As with everything in the movie, there’s this delicate balance we were trying to walk between the horror and the suspense and also the heart and family dynamic of the film. Roque, for him, I knew his horror stuff would be great. I had known him from EVIL DEAD and DON’T BREATHE. He’s got these great horror scores in his past, but what I was urging him to do was lean into the heart and magic of it as well. Some of my favorite pieces in the movie are those family heartfelt moments – the emotional cues – he was able to create that break my heart. It was a fun collaboration of riding that line in the right way.

And same with Maxime. He’s known for so many wonderful horror films, but for this, we talked a lot about isolation and keeping characters in frames within frames so you feel their loneliness. Whether that be putting a character in a parking shack in a large lot, or putting Oliver in a doorway down the hallway, those are the things that make you feel aligned with them. At the same time, Larry’s a creature who you can’t always see unless you were using your devices. We were always conscious of the negative space in frames so it felt like Larry could be around every corner, or standing right next to you and you don’t know it.

Was it difficult to get the rights to SPONGEBOB SQUAREPANTS and was it always that in the script?

It was always SPONGEBOB in the script. I sorta had ideas in the back of my head just in case, but I was desperate for it to be SpongeBob. In a lot of my research with kids on the spectrum, SpongeBob kept coming up as the fan favorite. A lot of kids on the spectrum tend to find TV shows, or YouTube channels, that they relate to and watch a lot. In some ways, it can be helpful for parents to use to communicate with their kids. So it was important to me for the realism of the world.

Once we approached Nickelodeon about SpongeBob, I had this big full-court press, talking them through what I wanted to do with it for the film. Once they realized how important it is for this kid on the spectrum, they know how their show is to that community, so it became something they were on board with.
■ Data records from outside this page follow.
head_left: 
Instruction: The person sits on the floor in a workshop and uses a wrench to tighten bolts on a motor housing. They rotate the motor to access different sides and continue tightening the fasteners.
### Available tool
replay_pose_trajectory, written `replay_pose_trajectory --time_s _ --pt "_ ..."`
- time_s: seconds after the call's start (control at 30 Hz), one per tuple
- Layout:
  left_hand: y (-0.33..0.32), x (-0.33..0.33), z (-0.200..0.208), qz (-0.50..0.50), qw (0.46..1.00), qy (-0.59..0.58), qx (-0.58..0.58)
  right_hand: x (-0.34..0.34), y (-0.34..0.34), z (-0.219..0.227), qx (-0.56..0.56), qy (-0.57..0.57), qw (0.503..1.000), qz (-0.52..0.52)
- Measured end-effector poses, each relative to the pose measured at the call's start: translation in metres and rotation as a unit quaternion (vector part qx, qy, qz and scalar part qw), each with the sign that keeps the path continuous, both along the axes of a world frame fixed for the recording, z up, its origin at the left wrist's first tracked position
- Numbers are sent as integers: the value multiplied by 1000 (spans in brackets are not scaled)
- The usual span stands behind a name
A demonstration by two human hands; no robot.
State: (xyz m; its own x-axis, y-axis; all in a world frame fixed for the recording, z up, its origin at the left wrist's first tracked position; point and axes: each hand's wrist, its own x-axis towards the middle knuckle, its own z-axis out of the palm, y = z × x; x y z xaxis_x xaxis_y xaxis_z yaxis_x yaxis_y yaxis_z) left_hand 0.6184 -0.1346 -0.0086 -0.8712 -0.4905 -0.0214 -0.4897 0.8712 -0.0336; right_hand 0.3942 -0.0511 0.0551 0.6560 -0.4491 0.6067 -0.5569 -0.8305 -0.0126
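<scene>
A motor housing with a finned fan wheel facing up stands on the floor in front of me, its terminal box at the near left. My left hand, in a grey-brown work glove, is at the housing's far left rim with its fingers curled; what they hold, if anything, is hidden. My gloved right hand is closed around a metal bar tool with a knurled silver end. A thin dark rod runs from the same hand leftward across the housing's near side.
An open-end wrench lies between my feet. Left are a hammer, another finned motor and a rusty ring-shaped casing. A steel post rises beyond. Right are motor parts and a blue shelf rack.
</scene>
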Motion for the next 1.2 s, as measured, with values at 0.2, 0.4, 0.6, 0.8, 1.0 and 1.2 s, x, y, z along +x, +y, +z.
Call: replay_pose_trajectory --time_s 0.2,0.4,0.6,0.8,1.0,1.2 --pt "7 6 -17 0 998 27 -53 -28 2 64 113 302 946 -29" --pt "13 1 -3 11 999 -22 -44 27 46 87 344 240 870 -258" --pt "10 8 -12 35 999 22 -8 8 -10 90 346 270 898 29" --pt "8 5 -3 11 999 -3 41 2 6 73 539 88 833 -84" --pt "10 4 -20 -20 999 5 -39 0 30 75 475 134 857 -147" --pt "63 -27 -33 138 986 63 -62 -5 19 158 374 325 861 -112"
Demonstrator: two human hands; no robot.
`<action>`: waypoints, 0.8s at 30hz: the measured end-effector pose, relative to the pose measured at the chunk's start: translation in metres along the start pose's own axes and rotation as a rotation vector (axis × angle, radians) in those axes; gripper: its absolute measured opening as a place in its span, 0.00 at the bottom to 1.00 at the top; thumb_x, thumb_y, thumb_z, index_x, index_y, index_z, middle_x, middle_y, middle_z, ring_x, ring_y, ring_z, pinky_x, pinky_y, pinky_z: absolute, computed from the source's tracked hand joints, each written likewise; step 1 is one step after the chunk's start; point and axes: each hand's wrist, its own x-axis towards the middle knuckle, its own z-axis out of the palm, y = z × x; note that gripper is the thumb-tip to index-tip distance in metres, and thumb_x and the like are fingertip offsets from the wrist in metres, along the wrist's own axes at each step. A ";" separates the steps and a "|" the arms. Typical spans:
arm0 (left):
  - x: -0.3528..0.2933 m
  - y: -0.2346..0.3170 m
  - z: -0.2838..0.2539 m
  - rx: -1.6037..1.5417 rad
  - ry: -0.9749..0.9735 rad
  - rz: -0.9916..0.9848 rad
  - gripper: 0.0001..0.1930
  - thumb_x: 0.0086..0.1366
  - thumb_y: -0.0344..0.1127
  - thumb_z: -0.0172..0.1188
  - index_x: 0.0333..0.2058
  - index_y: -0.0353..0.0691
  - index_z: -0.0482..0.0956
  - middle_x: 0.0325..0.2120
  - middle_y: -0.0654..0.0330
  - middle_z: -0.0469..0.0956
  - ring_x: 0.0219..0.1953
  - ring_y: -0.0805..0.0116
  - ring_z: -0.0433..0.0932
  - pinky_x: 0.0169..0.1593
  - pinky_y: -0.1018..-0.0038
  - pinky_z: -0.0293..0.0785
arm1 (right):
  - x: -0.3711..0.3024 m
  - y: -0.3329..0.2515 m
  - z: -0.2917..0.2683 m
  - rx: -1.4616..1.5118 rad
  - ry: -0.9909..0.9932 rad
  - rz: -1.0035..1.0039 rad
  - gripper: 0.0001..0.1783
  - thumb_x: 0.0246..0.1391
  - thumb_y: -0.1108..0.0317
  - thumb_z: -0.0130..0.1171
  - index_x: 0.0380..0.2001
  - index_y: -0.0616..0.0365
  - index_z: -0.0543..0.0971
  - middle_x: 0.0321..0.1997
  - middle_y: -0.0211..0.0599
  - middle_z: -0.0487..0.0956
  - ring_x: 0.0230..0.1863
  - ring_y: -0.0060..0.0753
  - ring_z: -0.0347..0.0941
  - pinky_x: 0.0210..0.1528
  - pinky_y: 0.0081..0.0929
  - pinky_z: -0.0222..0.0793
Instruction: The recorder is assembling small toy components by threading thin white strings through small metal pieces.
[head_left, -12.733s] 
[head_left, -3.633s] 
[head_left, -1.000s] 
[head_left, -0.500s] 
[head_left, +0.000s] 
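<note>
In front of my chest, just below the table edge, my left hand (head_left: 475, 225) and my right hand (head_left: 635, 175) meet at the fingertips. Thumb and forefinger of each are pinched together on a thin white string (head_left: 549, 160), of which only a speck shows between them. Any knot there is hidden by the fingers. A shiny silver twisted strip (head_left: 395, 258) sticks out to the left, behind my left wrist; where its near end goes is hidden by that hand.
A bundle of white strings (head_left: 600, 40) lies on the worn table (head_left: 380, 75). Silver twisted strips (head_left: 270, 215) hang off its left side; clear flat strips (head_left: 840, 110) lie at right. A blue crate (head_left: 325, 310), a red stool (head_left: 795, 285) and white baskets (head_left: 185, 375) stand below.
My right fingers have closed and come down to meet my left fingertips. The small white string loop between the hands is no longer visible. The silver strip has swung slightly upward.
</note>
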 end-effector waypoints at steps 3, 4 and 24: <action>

I was able to use as this fun juxtaposition… like I see Oliver like he has a lot of the same traits as SpongeBob. They’re both very well-meaning. They both have no guile. They both see the best in people. I thought it was a great way to endear us to the character.

There’s a scene that plays a bunch of movie clips edited together to form a few sentences. How challenging was it for you and your editor to get all those millisecond clips together to form something coherent?

That was probably the most difficult sequence of the entire movie, actually. It was the last thing we finished. The last thing the effects were able to do because it took so long to get all the rights to those clips. In the script, I had written all those things I needed them to say. So from the time I wrote the script, before production even, we started hunting out for what those clips would be and it took however many months of shooting and then in post to get them all. Our poor assistant editors who worked hard on this, who had to go through oodles and oodles of clips to find the one word someone says in a clear way without music behind it, that we could also license. I mean, yeah [laughs]. It was kind of a nightmare.

Do you keep in mind the film’s target audience when you’re writing a family-focused horror movie, balancing the light and the dark moments?

In terms of tone, to be honest, I didn’t think of the target audience so much as just wanting to create something authentic and real. So many of my favorite films growing up ride that line of dark and light: JAWS, E.T., JURASSIC PARK. Those are all films that are both pretty scary, but have a lot of heart and compassion. They aren’t mean-spirited. I was trying to make something that was equally not mean-spirited. When Steven Spielberg saw my first cut, he walked into the edit and said, “You made a new genre of moviemaking. It’s compassionate horror,” which I don’t know if it’s a new genre, but appreciate the comment.

COME PLAY opens in theaters on October 30.